VALPIANA – Il Comune di Massa Marittima presenterà alla cittadinanza il progetto della nuova scuola di Valpiana nel corso di un’assemblea pubblica in programma lunedì 2 marzo, alle ore 21, al Centro sociale Mario Grandi.
All’incontro sono previsti gli interventi della sindaca Irene Marconi, dell’architetto progettista David Fantini e della geometra Morena Gentili, responsabile unico del procedimento per il Comune di Massa Marittima. Alla serata parteciperà anche la Giunta comunale.
Il progetto esecutivo del nuovo polo scolastico, approvato nel 2024 dall’amministrazione massetana, ha ottenuto un finanziamento ministeriale pari a un milione e 874mila euro, a fronte di un investimento complessivo di 2 milioni e 667mila euro. L’intervento sarà cofinanziato dal Comune e l’avvio dei lavori è previsto nei prossimi mesi, con partenza presumibilmente entro la fine dell’estate.
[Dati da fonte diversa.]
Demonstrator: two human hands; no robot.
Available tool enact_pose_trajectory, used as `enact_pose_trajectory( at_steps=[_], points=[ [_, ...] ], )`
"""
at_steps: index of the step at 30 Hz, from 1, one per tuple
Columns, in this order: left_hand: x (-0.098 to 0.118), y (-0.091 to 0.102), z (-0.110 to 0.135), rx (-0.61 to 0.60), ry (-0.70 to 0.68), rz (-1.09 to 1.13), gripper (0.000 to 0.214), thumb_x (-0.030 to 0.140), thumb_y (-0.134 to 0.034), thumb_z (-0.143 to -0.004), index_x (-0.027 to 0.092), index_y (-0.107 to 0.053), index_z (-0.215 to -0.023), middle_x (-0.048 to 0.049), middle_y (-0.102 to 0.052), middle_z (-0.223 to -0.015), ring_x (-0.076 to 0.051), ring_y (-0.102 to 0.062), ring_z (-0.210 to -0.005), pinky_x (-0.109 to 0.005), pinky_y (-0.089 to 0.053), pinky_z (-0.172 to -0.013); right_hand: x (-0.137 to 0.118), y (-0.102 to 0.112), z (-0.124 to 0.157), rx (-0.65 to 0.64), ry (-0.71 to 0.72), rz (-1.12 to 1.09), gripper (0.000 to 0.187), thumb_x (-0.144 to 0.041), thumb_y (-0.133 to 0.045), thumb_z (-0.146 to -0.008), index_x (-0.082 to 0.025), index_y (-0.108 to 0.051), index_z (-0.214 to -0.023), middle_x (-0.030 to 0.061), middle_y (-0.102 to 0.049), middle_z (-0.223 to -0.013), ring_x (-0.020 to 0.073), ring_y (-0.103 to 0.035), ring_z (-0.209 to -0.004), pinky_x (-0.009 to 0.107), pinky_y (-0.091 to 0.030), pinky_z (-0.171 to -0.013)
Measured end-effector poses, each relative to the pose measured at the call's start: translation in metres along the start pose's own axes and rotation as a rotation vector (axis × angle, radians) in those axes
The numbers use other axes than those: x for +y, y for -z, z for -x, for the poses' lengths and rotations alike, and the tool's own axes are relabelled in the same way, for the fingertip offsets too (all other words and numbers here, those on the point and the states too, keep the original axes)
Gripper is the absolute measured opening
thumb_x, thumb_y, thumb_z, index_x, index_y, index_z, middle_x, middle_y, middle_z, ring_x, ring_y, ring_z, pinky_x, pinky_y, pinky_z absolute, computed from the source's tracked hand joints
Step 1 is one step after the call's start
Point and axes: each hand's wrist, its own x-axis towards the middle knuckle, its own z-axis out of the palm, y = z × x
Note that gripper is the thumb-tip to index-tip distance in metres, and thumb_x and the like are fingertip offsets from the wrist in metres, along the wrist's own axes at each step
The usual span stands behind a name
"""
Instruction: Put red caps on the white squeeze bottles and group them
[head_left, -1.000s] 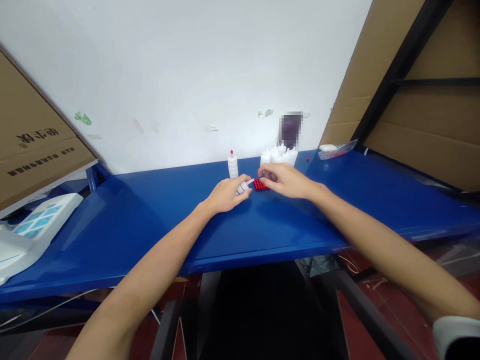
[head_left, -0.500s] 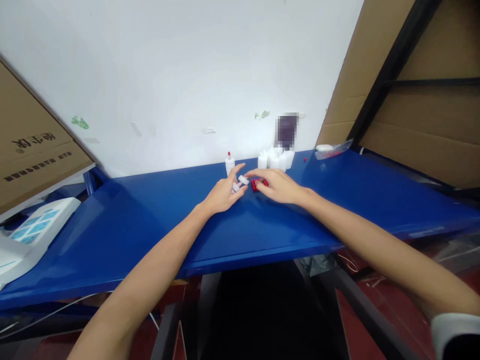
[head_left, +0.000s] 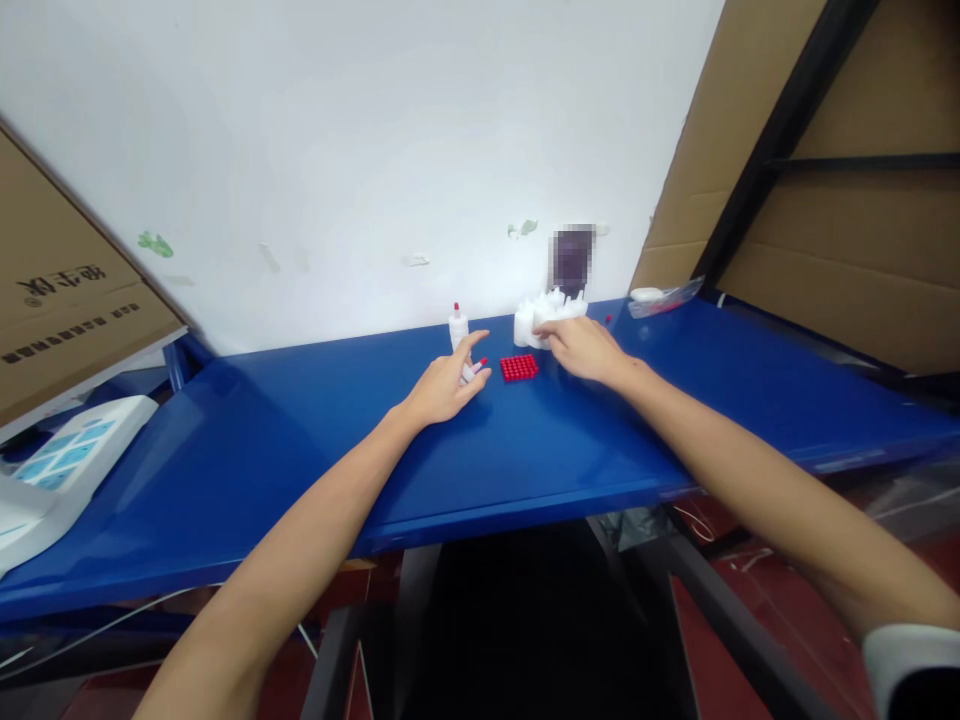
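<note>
**Reaching for white bottles at the back of the blue bench**

Resting on the blue bench [head_left: 300,440], the left hand [head_left: 442,385] is seen with its fingers loosely curled around a small white bottle with a red cap [head_left: 475,368], which is pinched between thumb and fingers; the forefinger is stretched out above it. The bottle is held low, just over the bench surface, with the red cap pointed toward the right.

The right hand [head_left: 581,348] is stretched farther back, and its fingertips are laid on a cluster of white bottles [head_left: 541,312] standing close to the wall. Whether one of them is actually gripped cannot be told, since the fingers are half closed and the contact is small in the view.

A small red tray of caps [head_left: 519,367] is set on the bench between the two hands, just right of the held bottle and apart from both hands. A single upright bottle with a red tip [head_left: 457,325] is placed behind the left hand, near the wall.

At the far left edge a white device with blue panels [head_left: 52,470] is seen, and a cardboard box [head_left: 60,310] is stacked above it.
</note>
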Motion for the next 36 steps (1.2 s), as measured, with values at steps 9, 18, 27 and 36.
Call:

La nuova struttura scolastica, destinata alla scuola dell’infanzia e alla primaria, potrà accogliere fino a una sessantina di alunni. Il complesso sorgerà nella parte sud di Valpiana, in un’area compresa tra il bar e la farmacia, e sarà realizzato come edificio di nuova generazione, con soluzioni progettuali mirate a massimizzare il benessere degli utenti e a favorire l’apprendimento.
Nel presentare il senso dell’intervento, la sindaca Irene Marconi osserva che “Valpiana è la frazione del Comune di Massa Marittima dove si concentra il maggior numero di giovani nuclei familiari, il progetto di potenziare i servizi educativi nasce quindi da un’esigenza concreta ed è una risposta di welfare importante per il nostro territorio”.
Secondo la prima cittadina, il finanziamento ottenuto consente di portare avanti un’operazione ritenuta particolarmente rilevante per la comunità locale: “Grazie a questo corposo finanziamento riusciremo a realizzare un progetto ambizioso, un polo scolastico in cui i nostri bambini potranno crescere e imparare in un ambiente accogliente, moderno e sicuro, pensato per favorire la qualità dell’offerta educativa. È un investimento sul presente e soprattutto sul futuro della nostra comunità.”